Functional mitral regurgitation (MR) could be managed by both cardiac resynchronization therapy (CRT) and mitral-valve surgery. Clinical decision making regarding the appropriateness of mitral-valve surgery vs. CRT is a challenging task. This study assessed the prevalence and prognosis of various degrees of functional MR in CRT candidates. Additionally, we sought to identify functional MR patients who either can be adequately managed by CRT only or will need surgery.

METHODS AND RESULTS

Cardiac resynchronization therapy recipients (n= 794) were followed-up for 26 ± 18 months.

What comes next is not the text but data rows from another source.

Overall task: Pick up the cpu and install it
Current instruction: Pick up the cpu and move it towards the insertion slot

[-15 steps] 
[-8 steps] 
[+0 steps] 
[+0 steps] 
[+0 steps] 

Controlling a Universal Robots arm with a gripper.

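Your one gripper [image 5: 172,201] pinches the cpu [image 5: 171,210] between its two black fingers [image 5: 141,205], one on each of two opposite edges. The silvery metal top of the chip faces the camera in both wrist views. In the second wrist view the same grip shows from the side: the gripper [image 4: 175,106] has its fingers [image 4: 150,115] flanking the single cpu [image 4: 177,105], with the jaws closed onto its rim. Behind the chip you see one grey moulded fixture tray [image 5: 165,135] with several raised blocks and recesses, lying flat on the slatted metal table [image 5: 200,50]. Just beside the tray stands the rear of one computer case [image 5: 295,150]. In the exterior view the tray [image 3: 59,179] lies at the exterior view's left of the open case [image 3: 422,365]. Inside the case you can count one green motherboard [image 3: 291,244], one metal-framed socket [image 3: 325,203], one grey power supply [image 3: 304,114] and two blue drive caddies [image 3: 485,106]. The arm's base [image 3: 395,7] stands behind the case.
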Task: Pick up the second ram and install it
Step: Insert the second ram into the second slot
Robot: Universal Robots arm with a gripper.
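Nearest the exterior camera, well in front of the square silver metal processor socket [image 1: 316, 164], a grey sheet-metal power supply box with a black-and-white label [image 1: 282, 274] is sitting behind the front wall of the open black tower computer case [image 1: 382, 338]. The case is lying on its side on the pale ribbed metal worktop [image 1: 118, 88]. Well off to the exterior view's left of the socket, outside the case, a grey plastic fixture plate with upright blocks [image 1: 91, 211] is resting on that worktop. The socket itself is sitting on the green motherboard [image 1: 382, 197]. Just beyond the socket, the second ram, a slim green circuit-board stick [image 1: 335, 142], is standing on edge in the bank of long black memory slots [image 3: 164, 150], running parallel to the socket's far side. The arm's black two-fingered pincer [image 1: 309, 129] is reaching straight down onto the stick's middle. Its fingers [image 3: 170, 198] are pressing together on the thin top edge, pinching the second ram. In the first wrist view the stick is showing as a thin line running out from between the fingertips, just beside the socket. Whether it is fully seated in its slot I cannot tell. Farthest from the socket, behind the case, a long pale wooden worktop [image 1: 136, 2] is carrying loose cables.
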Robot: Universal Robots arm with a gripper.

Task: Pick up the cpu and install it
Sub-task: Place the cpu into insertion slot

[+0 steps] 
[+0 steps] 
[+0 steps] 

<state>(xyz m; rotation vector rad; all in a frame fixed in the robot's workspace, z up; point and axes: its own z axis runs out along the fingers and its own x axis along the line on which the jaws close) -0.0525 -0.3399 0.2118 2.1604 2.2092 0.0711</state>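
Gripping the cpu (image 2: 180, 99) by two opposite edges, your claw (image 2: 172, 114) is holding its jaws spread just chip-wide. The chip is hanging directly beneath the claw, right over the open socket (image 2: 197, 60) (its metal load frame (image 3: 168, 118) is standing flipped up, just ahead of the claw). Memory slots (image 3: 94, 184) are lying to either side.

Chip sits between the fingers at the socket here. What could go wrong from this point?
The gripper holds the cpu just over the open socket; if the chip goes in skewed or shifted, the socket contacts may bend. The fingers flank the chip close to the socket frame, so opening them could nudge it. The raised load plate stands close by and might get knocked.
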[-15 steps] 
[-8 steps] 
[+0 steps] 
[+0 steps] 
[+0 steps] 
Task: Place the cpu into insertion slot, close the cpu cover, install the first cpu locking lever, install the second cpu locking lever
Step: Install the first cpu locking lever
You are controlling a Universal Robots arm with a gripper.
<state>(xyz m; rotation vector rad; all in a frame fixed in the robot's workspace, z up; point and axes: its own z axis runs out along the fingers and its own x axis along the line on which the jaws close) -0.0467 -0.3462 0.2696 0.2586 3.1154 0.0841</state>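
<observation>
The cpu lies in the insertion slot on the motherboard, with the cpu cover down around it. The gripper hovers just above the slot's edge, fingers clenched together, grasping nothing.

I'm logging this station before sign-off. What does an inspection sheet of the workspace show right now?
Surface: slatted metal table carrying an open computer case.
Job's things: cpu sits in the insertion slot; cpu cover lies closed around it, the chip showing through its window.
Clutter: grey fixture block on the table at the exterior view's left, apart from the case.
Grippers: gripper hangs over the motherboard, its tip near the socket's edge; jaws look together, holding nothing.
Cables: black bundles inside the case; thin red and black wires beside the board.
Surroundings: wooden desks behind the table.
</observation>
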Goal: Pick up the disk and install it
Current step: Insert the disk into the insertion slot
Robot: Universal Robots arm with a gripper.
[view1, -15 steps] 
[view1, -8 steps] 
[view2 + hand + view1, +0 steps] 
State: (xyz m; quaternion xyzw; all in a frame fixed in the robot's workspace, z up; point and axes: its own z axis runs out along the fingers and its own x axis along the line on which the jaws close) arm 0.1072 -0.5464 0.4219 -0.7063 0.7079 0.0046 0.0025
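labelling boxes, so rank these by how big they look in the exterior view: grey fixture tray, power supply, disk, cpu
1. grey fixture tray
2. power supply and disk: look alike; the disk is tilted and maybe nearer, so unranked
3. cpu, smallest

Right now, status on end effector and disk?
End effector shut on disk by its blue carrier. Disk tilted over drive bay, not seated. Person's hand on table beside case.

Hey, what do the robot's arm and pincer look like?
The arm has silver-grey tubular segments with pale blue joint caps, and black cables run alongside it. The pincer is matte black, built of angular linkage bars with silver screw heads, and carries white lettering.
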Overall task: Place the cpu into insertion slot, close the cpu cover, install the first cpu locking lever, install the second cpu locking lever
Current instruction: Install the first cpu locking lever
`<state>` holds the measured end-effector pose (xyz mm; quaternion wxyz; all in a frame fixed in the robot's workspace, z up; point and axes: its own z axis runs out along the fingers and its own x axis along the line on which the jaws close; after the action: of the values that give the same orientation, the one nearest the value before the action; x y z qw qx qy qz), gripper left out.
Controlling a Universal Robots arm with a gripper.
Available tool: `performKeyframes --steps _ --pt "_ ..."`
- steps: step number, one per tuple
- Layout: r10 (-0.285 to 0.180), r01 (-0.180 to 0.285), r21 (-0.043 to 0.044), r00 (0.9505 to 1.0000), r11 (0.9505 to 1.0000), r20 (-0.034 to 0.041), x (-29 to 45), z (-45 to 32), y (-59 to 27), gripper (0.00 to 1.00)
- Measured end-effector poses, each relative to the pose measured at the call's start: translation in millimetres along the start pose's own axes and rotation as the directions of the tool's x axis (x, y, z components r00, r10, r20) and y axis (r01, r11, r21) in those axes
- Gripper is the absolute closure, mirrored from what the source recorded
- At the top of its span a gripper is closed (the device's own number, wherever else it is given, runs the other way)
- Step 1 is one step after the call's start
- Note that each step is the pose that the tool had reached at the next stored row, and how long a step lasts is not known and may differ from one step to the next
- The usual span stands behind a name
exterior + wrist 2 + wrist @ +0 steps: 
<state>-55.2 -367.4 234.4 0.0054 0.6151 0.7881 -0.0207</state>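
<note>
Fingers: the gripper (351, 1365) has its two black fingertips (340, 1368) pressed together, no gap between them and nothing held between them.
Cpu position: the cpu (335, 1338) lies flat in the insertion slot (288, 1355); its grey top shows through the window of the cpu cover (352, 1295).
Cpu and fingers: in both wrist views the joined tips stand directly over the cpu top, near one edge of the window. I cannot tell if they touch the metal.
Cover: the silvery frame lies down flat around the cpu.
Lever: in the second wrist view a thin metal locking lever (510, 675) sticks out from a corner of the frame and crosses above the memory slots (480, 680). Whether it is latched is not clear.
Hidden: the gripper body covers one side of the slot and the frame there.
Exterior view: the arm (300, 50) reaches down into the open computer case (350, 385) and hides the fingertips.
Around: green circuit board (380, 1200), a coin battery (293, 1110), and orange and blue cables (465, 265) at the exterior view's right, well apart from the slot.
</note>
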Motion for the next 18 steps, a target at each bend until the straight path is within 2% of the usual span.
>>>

Mitral regurgitation severity was quantified on scale 0-4. Cardiac resynchronization therapy responders were identified based on improvement in the New York Heart Association class and left-ventricular ejection fraction. Severity of MR and LV reverse remodelling were assessed at 3 and 12 months. Predictors of long-term MR change and CRT response were explored with multivariable models. Mitral regurgitation was present in 86%, with 35% prevalence of advanced MR (grade 3-4). Improvement of MR ≥ 1° after 12 months occurred in 46% of patients. It was relatively more frequent in patients with advanced MR at baseline (63%, P< 0.01). Baseline MR severity and change in MR at 3-month follow-up predicted response to CRT. Patients with ≥ 1° MR improvement at 12 months had more reverse remodelling compared with those with no change or worsening of MR.

CONCLUSIONS

Mitral regurgitation improvement at 3 months predicts CRT response and MR improvement at 12-month follow-up. This finding could have implications for subsequent MR surgical therapies.

摘要

目的

功能性二尖瓣反流(MR)可通过心脏再同步治疗(CRT)和二尖瓣手术进行治疗。关于二尖瓣手术与 CRT 适应证的临床决策是一项具有挑战性的任务。本研究评估了 CRT 患者中不同程度功能性 MR 的患病率和预后。此外,我们试图确定仅通过 CRT 即可充分治疗或需要手术的功能性 MR 患者。

方法和结果

对 794 名接受 CRT 的患者进行了 26±18 个月的随访。二尖瓣反流严重程度按 0-4 级评分。根据纽约心脏协会(NYHA)心功能分级和左心室射血分数改善情况确定 CRT 反应者。在 3 个月和 12 个月评估 MR 严重程度和左心室逆向重构。使用多变量模型探讨长期 MR 变化和 CRT 反应的预测因素。86%的患者存在 MR,35%的患者存在严重 MR(3-4 级)。12 个月后,MR 改善≥1 级的患者占 46%。基线时存在严重 MR 的患者中,这种情况更为常见(63%,P<0.01)。基线 MR 严重程度和 3 个月随访时 MR 变化预测 CRT 反应。12 个月时 MR 改善≥1 级的患者与 MR 无变化或恶化的患者相比,左心室逆向重构更为明显。

结论

3 个月时 MR 改善可预测 CRT 反应,12 个月时 MR 改善可预测长期预后。这一发现可能对随后的 MR 手术治疗具有重要意义。